Report every line of the data that includes "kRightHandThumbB".

#####

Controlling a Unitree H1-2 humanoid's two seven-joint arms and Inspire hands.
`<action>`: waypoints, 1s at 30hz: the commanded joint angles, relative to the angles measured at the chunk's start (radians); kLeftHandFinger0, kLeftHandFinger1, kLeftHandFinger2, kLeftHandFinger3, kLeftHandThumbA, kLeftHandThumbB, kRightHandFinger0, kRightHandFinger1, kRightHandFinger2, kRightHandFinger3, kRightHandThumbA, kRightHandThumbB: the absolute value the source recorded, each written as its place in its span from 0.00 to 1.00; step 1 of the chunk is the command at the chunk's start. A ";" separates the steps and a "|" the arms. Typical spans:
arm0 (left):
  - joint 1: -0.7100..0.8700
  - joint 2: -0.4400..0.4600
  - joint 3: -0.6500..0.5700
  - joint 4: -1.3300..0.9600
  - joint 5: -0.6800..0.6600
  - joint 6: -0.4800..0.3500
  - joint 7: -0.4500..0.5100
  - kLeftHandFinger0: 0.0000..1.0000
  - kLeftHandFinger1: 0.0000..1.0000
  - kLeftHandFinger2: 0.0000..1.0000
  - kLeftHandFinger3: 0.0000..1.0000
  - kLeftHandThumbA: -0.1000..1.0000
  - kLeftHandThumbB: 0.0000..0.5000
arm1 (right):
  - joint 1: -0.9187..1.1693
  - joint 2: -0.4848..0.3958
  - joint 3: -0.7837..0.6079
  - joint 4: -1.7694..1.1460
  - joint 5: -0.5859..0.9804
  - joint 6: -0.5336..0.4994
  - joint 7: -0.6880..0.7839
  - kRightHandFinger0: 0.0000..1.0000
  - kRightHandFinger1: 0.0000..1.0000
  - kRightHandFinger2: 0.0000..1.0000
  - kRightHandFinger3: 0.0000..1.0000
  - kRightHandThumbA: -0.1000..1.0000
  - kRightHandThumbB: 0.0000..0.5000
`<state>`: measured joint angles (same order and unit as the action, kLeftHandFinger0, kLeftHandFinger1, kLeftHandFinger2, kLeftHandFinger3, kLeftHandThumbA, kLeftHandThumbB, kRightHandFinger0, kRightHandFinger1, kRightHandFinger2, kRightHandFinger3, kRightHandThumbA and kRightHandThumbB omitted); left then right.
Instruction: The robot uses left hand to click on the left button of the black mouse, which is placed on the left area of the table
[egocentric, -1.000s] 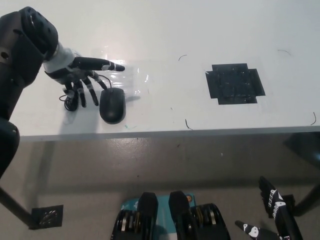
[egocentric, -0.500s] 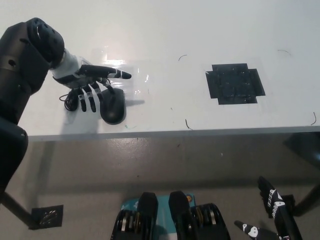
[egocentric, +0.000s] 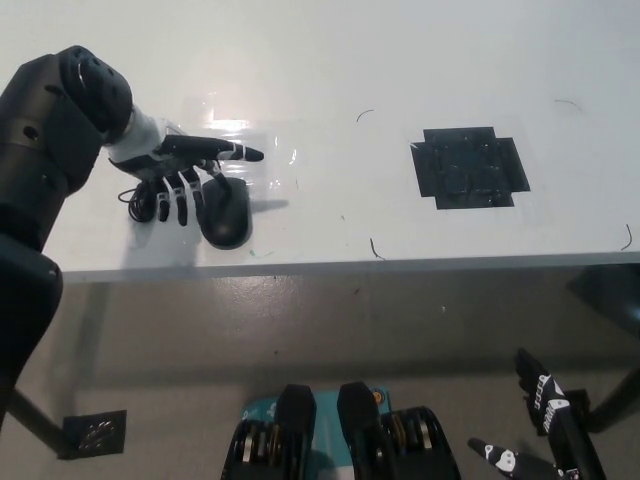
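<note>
The black mouse (egocentric: 226, 210) lies on the left part of the white table (egocentric: 330, 60), near its front edge, its cord (egocentric: 138, 203) coiled just to its left. The left hand (egocentric: 185, 170) hovers over the mouse's far end, fingers spread and holding nothing, one finger stretched out past it. A black tape patch (egocentric: 469, 167) sits well apart. The right hand (egocentric: 545, 420) hangs low at the bottom right, fingers apart and empty.

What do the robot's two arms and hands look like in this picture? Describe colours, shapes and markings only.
The left arm is bulky, rounded and glossy black, with a white cuff at the wrist. Its left hand has slim dark fingers with white bands. The right hand, at the bottom right, is black with small white markings; little of its arm shows.
</note>
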<state>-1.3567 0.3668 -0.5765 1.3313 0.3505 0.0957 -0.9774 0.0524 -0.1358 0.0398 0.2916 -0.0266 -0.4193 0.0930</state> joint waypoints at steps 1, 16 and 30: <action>-0.110 0.020 0.042 0.029 -0.010 0.127 -0.057 0.01 0.06 0.16 1.00 1.00 0.83 | -0.012 -0.021 0.002 -0.026 -0.004 -0.012 0.015 1.00 1.00 1.00 1.00 1.00 0.35; -0.267 0.080 0.102 0.003 0.002 0.190 -0.047 0.00 0.12 0.57 1.00 1.00 0.79 | -0.007 -0.024 -0.003 -0.024 0.006 -0.008 0.018 1.00 1.00 1.00 1.00 1.00 0.37; -0.193 0.059 0.022 -0.010 0.066 0.091 -0.059 0.00 0.02 0.35 1.00 1.00 0.74 | -0.003 -0.026 -0.001 -0.043 -0.004 0.007 0.016 0.97 1.00 1.00 1.00 1.00 0.37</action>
<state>-1.5180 0.4066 -0.5375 1.3329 0.3804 0.2448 -1.0282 0.0547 -0.1471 0.0398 0.2862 -0.0268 -0.4166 0.1019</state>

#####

FINISHED EXERCISE:
`<action>`: waypoints, 1s at 30hz: the commanded joint angles, relative to the angles measured at the chunk's start (radians); kLeftHandFinger0, kLeftHandFinger1, kLeftHandFinger2, kLeftHandFinger3, kLeftHandThumbA, kLeftHandThumbB, kRightHandFinger0, kRightHandFinger1, kRightHandFinger2, kRightHandFinger3, kRightHandThumbA, kRightHandThumbB: the absolute value the source recorded, each written as its place in its span from 0.00 to 1.00; step 1 of the chunk is the command at the chunk's start. A ";" separates the steps and a "|" the arms. Typical spans:
  - kRightHandThumbB: 0.0000..0.5000
`<state>`: measured joint angles (same order and unit as the action, kLeftHandFinger0, kLeftHandFinger1, kLeftHandFinger2, kLeftHandFinger3, kLeftHandThumbA, kLeftHandThumbB, kRightHandFinger0, kRightHandFinger1, kRightHandFinger2, kRightHandFinger3, kRightHandThumbA and kRightHandThumbB omitted); left then right.

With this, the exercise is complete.